- Problem to solve:
Take the material below and restate it word for word, stopping after the line in which "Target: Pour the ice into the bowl" occurs.

- Data section:
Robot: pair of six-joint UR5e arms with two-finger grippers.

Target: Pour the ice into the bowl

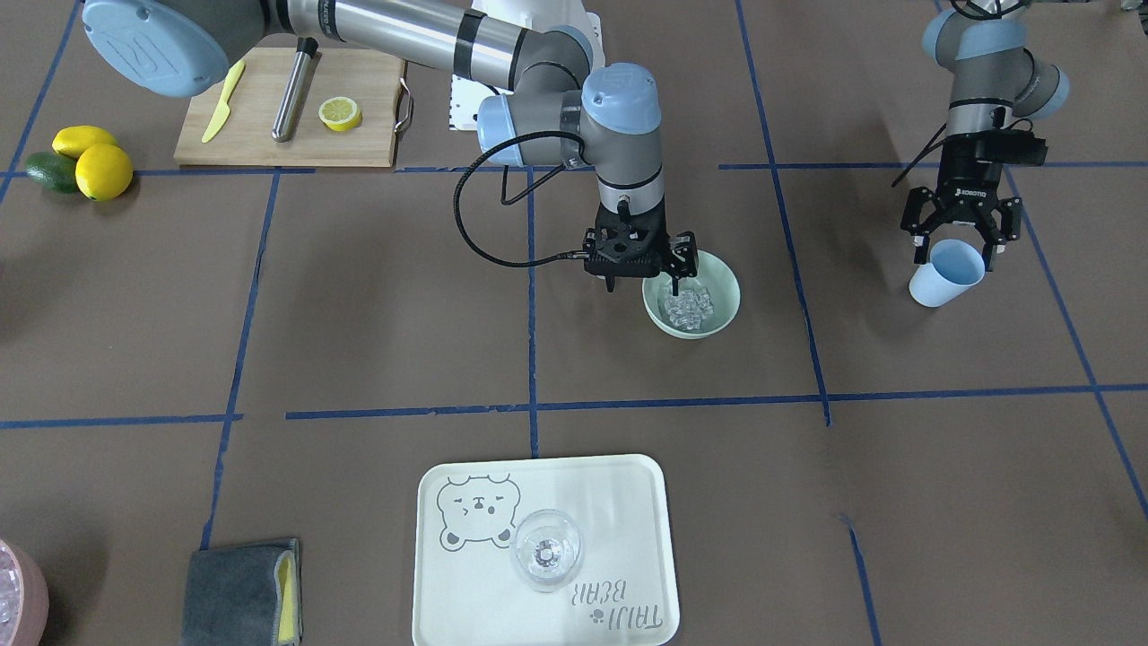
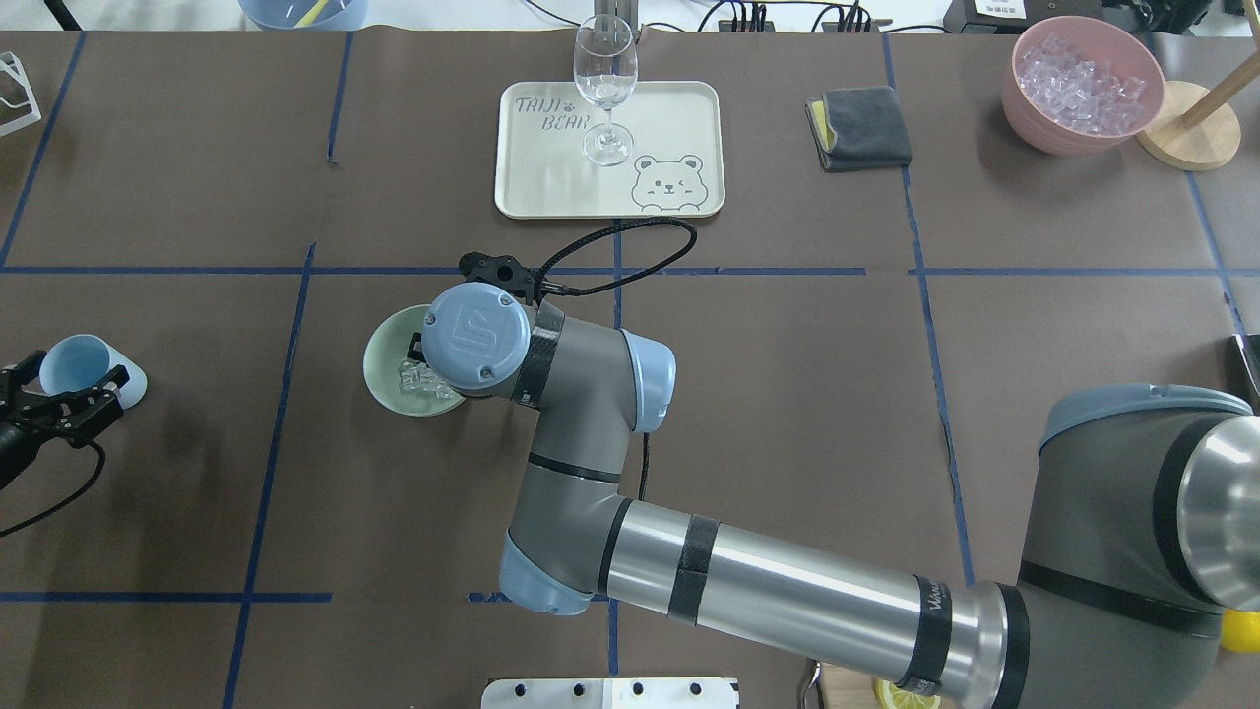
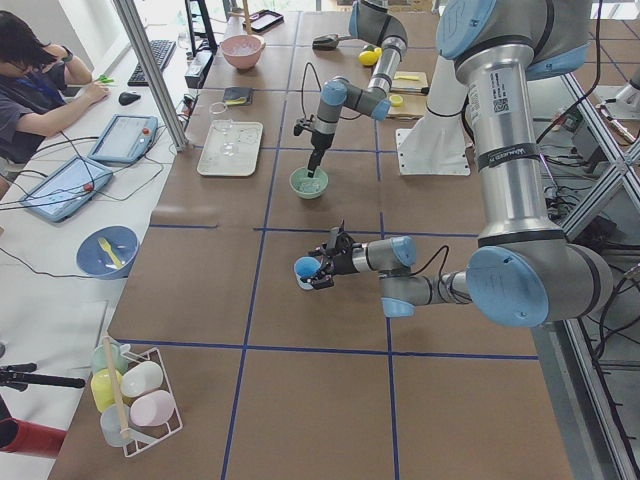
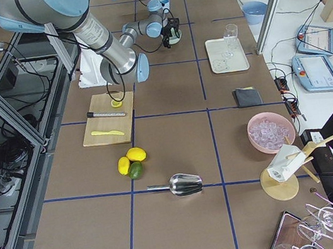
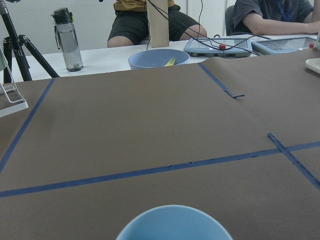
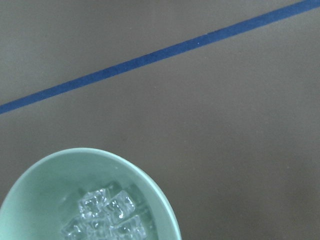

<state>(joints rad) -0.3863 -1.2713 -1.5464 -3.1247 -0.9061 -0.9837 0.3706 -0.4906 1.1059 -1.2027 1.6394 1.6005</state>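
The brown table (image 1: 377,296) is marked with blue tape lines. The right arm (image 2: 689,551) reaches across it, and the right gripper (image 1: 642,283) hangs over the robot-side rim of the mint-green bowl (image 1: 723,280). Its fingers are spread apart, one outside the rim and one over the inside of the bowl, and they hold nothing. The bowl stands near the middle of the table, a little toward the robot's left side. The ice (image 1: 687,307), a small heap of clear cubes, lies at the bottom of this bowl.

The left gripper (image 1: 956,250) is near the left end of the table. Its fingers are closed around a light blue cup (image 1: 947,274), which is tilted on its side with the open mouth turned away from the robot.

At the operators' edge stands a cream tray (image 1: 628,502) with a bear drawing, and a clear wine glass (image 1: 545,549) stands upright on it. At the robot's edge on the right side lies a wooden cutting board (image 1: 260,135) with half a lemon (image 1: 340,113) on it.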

- Task answer:
Robot: pair of six-joint UR5e arms with two-finger grippers.

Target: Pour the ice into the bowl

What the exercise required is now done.